Restate the listing below exactly, images excluded.

(Beginning of DATA SEGMENT)

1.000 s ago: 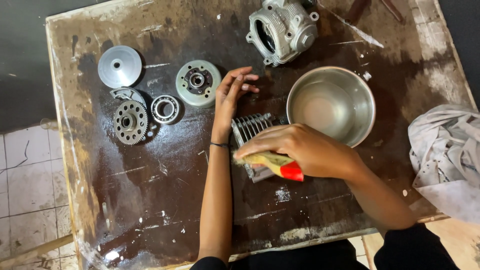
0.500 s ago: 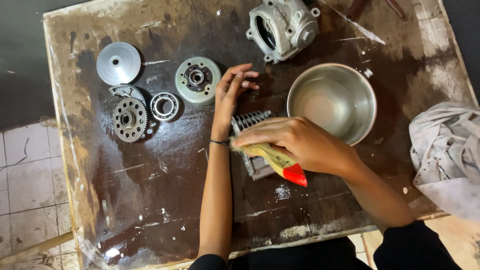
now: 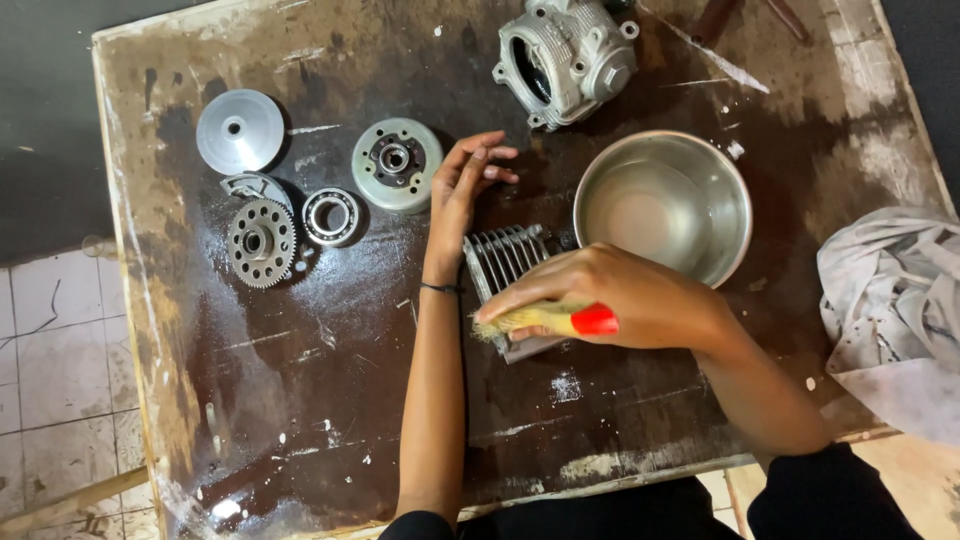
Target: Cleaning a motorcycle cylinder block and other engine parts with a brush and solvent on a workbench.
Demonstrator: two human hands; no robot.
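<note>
Brush (image 3: 545, 320) swung flatter across finned part (image 3: 505, 258), right hand (image 3: 640, 300) fingers clamped; left hand (image 3: 462, 185) unmoved, fingers open.

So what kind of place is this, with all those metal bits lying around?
Most likely a small engine repair workshop. A grimy worktable holds a toothed gear, a bearing and an engine casing, while the right hand brushes a finned part.

Stained table (image 3: 330, 420): gear (image 3: 261, 242), bearing (image 3: 331, 216), bowl (image 3: 662, 205), possibly cloth (image 3: 890, 310).
</note>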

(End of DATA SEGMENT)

● EXERCISE OUTPUT:
1.000 s ago: 
0.500 s ago: 
now: 
Target: Cleaning a motorcycle cylinder block and other engine parts with a brush and solvent on a workbench.
Demonstrator: two human hands; no robot.
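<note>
Brush (image 3: 545, 320) swung flatter across finned part (image 3: 505, 258), right hand (image 3: 640, 300) fingers clamped; left hand (image 3: 462, 185) unmoved, fingers open.

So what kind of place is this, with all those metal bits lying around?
Most likely a small engine repair workshop. A grimy worktable holds a toothed gear, a bearing and an engine casing, while the right hand brushes a finned part.

Stained table (image 3: 330, 420): gear (image 3: 261, 242), bearing (image 3: 331, 216), bowl (image 3: 662, 205), possibly cloth (image 3: 890, 310).
</note>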

This output is complete, so the exercise is closed.